Abstract
Smartphone cameras are ubiquitous in daily life, yet their performance can be severely impacted by dirty lenses, leading to degraded image quality. This issue is often overlooked in image restoration research, which assumes ideal or controlled lens conditions. To address this gap, we introduced SIDL (Smartphone Images with Dirty Lenses), a novel dataset designed to restore images captured through contaminated smartphone lenses. SIDL contains diverse real-world images taken under various lighting conditions and environments. These images feature a wide range of lens contaminants, including water drops, fingerprints, and dust. Each contaminated image is paired with a clean reference image, enabling supervised learning approaches for restoration tasks. To evaluate the challenge posed by SIDL, various state-of-the-art restoration models were trained and compared on this dataset.
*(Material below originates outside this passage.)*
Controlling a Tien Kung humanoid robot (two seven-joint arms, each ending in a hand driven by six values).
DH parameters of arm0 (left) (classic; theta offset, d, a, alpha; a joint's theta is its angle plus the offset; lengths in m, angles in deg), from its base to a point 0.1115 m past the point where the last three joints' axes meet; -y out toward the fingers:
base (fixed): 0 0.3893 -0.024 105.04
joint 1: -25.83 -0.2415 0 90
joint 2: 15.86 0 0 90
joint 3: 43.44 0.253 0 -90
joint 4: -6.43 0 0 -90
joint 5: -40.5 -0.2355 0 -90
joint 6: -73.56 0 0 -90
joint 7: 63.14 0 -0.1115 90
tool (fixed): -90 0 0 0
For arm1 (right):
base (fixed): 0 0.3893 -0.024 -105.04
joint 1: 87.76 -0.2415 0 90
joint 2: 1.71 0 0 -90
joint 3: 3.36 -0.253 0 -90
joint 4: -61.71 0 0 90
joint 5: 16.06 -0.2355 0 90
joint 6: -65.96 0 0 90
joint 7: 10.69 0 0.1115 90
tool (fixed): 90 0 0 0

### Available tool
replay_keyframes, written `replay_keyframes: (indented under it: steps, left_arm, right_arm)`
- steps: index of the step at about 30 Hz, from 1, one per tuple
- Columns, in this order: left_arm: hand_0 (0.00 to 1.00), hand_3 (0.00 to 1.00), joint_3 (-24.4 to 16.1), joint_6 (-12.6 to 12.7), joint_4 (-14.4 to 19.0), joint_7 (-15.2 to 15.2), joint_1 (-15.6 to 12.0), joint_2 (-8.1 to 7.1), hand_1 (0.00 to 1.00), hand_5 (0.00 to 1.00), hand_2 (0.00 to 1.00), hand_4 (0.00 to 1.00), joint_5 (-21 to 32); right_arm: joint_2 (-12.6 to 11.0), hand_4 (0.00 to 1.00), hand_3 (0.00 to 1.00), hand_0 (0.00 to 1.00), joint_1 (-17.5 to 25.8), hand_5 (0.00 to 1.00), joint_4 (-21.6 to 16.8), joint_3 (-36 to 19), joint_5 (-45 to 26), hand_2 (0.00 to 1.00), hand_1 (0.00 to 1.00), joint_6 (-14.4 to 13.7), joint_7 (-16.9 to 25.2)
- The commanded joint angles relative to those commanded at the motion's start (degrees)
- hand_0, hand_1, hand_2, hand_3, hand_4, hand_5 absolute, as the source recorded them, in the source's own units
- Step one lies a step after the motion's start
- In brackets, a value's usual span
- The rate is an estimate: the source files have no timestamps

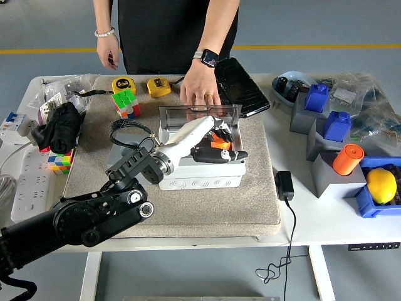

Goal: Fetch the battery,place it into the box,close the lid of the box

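Note:
The grey box [200,175] stands open in the middle of the beige mat. Its lid [182,113] stands upright at the far side, and a person's hand [200,91] with a watch rests on its top edge. My left hand [220,143] reaches into the box from the left. Its thumb and black fingers [219,154] are closed around the orange and black battery [218,144], which sits low inside the box. Part of the battery is hidden by the fingers. My right arm is out of view.
Two tape measures [124,84] and a Rubik's cube [125,101] lie at the mat's far left. A black case [241,88] lies behind the box. A power adapter [284,185] with its cable lies right of the mat. Blue and grey bins [326,128] stand at the right.

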Motion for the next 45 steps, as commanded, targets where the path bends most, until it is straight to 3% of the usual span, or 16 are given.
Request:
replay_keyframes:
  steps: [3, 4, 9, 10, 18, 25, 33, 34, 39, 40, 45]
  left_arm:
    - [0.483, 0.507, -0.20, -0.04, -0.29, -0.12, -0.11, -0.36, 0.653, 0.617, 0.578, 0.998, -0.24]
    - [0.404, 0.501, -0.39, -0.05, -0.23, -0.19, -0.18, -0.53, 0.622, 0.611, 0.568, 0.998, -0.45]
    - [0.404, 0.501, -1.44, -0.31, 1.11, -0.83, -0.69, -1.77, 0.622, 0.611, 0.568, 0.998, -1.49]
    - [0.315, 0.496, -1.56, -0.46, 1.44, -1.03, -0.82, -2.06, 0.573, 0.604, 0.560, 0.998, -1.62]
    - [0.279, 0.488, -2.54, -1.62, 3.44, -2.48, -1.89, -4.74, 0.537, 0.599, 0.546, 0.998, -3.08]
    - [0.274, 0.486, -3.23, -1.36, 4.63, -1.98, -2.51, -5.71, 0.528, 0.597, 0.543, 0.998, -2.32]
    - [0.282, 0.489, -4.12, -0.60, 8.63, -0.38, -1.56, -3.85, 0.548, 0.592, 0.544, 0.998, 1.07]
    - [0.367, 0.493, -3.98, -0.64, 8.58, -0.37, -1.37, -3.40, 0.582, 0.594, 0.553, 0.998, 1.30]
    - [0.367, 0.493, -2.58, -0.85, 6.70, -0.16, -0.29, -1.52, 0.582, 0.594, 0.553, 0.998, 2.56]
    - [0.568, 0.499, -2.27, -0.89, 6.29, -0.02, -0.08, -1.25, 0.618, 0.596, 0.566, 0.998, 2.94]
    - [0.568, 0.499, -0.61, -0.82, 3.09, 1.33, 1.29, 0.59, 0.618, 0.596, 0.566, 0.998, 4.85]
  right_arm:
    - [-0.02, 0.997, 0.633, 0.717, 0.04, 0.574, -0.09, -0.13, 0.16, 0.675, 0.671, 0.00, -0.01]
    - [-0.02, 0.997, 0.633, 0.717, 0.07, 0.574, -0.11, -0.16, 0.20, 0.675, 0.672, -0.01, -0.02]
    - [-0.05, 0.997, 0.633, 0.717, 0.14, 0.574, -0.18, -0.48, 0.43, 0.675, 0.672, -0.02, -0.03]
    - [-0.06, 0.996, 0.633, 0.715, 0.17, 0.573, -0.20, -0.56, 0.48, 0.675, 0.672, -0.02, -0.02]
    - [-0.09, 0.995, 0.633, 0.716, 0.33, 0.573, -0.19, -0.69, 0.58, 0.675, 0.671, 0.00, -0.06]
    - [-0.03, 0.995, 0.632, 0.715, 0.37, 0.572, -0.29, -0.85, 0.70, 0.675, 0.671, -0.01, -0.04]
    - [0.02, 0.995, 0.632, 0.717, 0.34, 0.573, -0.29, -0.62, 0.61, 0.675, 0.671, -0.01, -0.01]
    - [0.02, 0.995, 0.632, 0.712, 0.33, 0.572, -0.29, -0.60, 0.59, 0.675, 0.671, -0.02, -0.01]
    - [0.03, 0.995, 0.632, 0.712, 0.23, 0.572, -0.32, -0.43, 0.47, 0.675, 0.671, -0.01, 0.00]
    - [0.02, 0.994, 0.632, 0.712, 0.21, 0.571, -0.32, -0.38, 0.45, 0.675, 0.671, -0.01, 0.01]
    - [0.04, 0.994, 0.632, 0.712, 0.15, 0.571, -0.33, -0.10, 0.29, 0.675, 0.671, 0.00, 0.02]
Their performances achieved some level of restoration but did not adequately address the diverse and realistic nature of the lens contaminants in SIDL. This challenge highlights the need for more robust and adaptable image restoration techniques for restoring images with dirty lenses.
SIDL Dataset
We provide 80% of the scenes for training and learning. The remaining scenes are used for online evaluation.
Patchify images (512x512)
For efficient training and learning, we provide patchified images.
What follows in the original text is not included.